--- INSTRUCTIONS FOR THE TASK ---
Reproduce the whole listing exactly.

--- SOURCE DATA ---
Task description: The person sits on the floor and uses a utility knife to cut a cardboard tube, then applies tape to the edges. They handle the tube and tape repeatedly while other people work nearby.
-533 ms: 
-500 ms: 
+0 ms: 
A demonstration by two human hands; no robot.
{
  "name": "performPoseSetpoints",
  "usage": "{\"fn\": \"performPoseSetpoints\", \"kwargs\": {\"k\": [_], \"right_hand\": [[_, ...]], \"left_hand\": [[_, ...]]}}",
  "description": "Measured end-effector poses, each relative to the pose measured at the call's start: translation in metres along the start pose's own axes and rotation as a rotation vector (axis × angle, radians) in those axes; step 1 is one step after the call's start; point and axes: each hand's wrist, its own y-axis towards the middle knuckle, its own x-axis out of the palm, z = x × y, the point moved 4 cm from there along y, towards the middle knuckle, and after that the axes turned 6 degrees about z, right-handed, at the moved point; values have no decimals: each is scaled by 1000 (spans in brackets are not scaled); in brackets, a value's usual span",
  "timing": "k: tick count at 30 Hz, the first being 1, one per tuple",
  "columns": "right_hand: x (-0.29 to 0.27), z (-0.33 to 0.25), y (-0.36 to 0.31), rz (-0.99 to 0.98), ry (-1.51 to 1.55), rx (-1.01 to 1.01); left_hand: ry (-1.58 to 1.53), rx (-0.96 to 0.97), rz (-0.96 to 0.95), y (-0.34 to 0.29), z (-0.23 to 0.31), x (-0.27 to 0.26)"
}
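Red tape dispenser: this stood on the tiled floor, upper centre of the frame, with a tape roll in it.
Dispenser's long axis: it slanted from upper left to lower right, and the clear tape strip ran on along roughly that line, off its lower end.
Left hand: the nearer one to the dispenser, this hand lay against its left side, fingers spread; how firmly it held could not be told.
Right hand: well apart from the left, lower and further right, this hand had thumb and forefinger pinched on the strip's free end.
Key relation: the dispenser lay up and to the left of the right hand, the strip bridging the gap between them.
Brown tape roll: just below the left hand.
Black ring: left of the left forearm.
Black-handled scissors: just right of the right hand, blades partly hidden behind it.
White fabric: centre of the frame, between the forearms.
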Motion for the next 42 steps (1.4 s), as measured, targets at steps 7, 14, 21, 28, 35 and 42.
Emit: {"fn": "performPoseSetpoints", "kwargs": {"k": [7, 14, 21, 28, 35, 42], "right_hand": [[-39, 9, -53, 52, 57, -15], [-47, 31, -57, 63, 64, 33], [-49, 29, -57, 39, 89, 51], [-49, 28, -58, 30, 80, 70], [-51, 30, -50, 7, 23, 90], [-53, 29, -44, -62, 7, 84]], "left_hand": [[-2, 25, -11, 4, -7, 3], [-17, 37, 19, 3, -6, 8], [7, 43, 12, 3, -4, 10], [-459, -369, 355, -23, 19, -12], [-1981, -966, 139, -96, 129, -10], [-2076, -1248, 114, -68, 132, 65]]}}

--- TASK OUTPUT ---
Task description: The person sits on the floor and uses a utility knife to cut a cardboard tube, then applies tape to the edges. They handle the tube and tape repeatedly while other people work nearby.
-533 ms: 
-500 ms: 
+0 ms: 
A demonstration by two human hands; no robot.
{
  "name": "performPoseSetpoints",
  "usage": "{\"fn\": \"performPoseSetpoints\", \"kwargs\": {\"k\": [_], \"right_hand\": [[_, ...]], \"left_hand\": [[_, ...]]}}",
  "description": "Measured end-effector poses, each relative to the pose measured at the call's start: translation in metres along the start pose's own axes and rotation as a rotation vector (axis × angle, radians) in those axes; step 1 is one step after the call's start; point and axes: each hand's wrist, its own y-axis towards the middle knuckle, its own x-axis out of the palm, z = x × y, the point moved 4 cm from there along y, towards the middle knuckle, and after that the axes turned 6 degrees about z, right-handed, at the moved point; values have no decimals: each is scaled by 1000 (spans in brackets are not scaled); in brackets, a value's usual span",
  "timing": "k: tick count at 30 Hz, the first being 1, one per tuple",
  "columns": "right_hand: x (-0.29 to 0.27), z (-0.33 to 0.25), y (-0.36 to 0.31), rz (-0.99 to 0.98), ry (-1.51 to 1.55), rx (-1.01 to 1.01); left_hand: ry (-1.58 to 1.53), rx (-0.96 to 0.97), rz (-0.96 to 0.95), y (-0.34 to 0.29), z (-0.23 to 0.31), x (-0.27 to 0.26)"
}
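Red tape dispenser: this stood on the tiled floor, upper centre of the frame, with a tape roll in it.
Dispenser's long axis: it slanted from upper left to lower right, and the clear tape strip ran on along roughly that line, off its lower end.
Left hand: the nearer one to the dispenser, this hand lay against its left side, fingers spread; how firmly it held could not be told.
Right hand: well apart from the left, lower and further right, this hand had thumb and forefinger pinched on the strip's free end.
Key relation: the dispenser lay up and to the left of the right hand, the strip bridging the gap between them.
Brown tape roll: just below the left hand.
Black ring: left of the left forearm.
Black-handled scissors: just right of the right hand, blades partly hidden behind it.
White fabric: centre of the frame, between the forearms.
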Motion for the next 42 steps (1.4 s), as measured, targets at steps 7, 14, 21, 28, 35 and 42.
Emit: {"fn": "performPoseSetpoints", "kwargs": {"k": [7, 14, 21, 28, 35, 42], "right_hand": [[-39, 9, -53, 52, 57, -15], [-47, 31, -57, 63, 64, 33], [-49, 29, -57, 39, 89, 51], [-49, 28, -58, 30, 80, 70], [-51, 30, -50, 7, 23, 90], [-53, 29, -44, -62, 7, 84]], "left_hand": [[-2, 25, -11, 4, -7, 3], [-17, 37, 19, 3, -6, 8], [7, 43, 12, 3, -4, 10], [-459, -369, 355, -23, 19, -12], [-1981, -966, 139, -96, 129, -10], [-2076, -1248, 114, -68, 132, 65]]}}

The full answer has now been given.